Thanks Crew, you have now endeared yourself to me. I am a '98 graduate of Purdue University, the finest institution in the state of Indiana. I also heard that one with Brett Farve thinking it was Walter Payton’s house.

Mark Padgett Fri Mar 08, 2002 01:16pm

A fan was sitting in the stands watching a (insert name of your most unfavorite university here) home football game and he noticed the fan next to him had a dog with him.

The home team completed a pass and the dog stood on his hind legs, wagged his tail and barked.

Later, the home team got a first down and the dog ran around in circles while barking.

Later, the home team scored a touchdown and the dog did a bunch of back flips.

The fan turned to the guy with the dog and said, "That's really impressive. But what does he do if they actually win the game?"

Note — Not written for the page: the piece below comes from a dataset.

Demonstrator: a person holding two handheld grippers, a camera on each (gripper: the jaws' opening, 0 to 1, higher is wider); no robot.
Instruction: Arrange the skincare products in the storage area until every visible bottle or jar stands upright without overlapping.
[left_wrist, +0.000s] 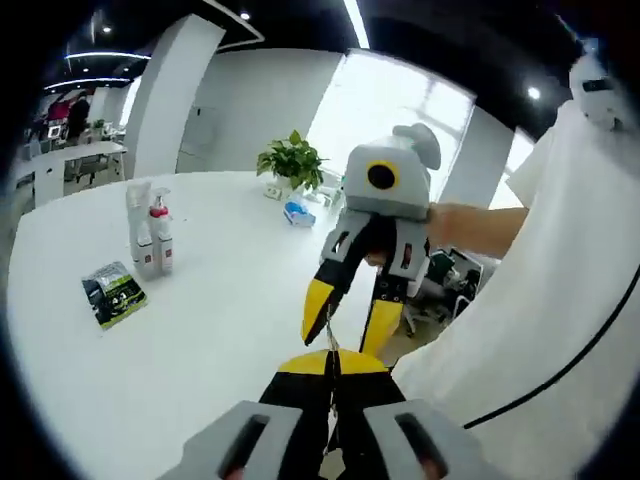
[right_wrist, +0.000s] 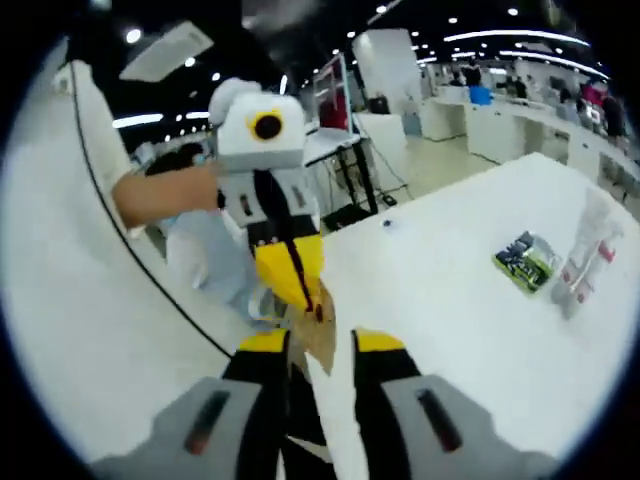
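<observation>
Left gripper (left_wrist: 333, 362): jaws pressed together, yellow tips meeting. Nothing identifiable gripped. Blurred brownish patch at the tip in the right gripper view, too indistinct to name.

Right gripper (left_wrist: 343, 340): jaws spread apart, grasping nothing. Held tip to tip with the left gripper off the near edge of the round white table (left_wrist: 210, 330), in front of a person's white shirt (left_wrist: 560, 300).

Task items: two clear plastic spray bottles with red-and-white labels (left_wrist: 150, 232), upright, side by side, touching or very nearly so. Green-and-black flat sachet (left_wrist: 113, 293) lying flat just beside them. All three well apart from both grippers. Same bottles (right_wrist: 590, 255) and sachet (right_wrist: 527, 262) confirmed far across the table in the right gripper view.

Also noted: green potted plant (left_wrist: 292, 160) and small blue-and-white object (left_wrist: 298, 212) at the far side.

Judged stage: approach not yet begun.

Recommended method:
- Separate the grippers and carry the spread right gripper toward the bottles.
- Approach level, jaws either side of one bottle body, below the pump head.
- Avoid nudging the neighbour, since tall narrow bottles likely tip easily.
- Close gently, lift little, set down with a clear gap between the two.
- Keep the sachet uncovered and everything within sight.
</observation>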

The other guy replies, "I don't know. I've only had him five years."

tigerb Fri Mar 08, 2002 04:01pm

Bob Knight, Denny Crum, and Dean Smith were all in a car wreck and perished. They all arrived at the pearly gates and were immediately ushered up to speak to God.

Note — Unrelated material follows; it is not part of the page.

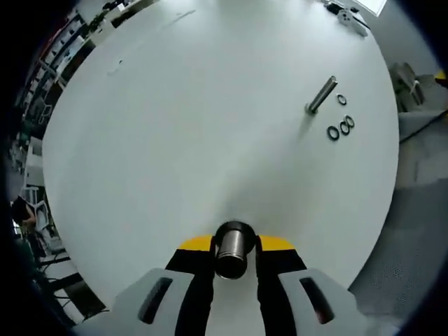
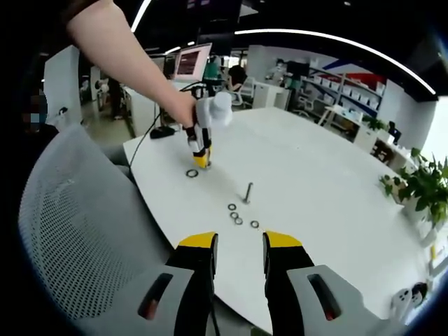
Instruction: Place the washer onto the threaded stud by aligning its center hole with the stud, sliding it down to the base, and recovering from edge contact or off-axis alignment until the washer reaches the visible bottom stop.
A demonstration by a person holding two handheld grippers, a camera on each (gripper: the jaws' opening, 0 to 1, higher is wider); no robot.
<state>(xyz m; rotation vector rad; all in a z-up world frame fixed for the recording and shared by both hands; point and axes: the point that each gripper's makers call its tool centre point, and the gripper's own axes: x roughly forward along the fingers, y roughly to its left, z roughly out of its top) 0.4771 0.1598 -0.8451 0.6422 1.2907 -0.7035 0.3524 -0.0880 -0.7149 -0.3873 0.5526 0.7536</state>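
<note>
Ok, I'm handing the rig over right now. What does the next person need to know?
Left gripper: jaws close against a short metal cylinder, held low over the table, away from the stud.
Right gripper: open, empty, at the near table edge.
Stud: upright mid-table, apparently bare.
Washers: four flat beside the stud, one more lying by the left gripper's tip.
Done: no washer picked up or threaded yet.
Left: grip a washer, centre its hole over the stud, slide it down to the base, re-aligning if it catches.
</note>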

God, sitting in a fine gold throne floating above their heads, spoke to the group and asked that each person identify themselves, talk about their accomplishments, and tell him what the people thought of them.

Well Dean goes first and mentions his many winning seasons, national champions, a fine graduation rate, running a program with class and how the people of North Carolina think he was as masterful a coach as has ever been.

Then Denny began, Stating that he too has won a couple national championships, his program was one of the best around for many year, and Lousiville fans thought he was the best thing since sliced bread.

Finally Bobby gets up there and mentions his 3 national championship, graduation rate, teaching respect, the strides his Texas Tech team has made in only one year and "The people of Indiana think your sittin in my chair"

Mark T. DeNucci, Sr. Sat Mar 09, 2002 12:17am

A die hard golfer dies and goes to that big golf course in the sky and is met at the Pearly Gates by St. Peter.

St. Peter starts to show Arnie around the golf course when they come to a par three which is 250 yards long and all carry over water. A man is on the tee and is using an eight iron. Arnie says to St. Peter: "Who does he think he is, Jesus Christ?" St. Peter responded: "That is Jesus Christ, he thinks he is Arnold Palmer."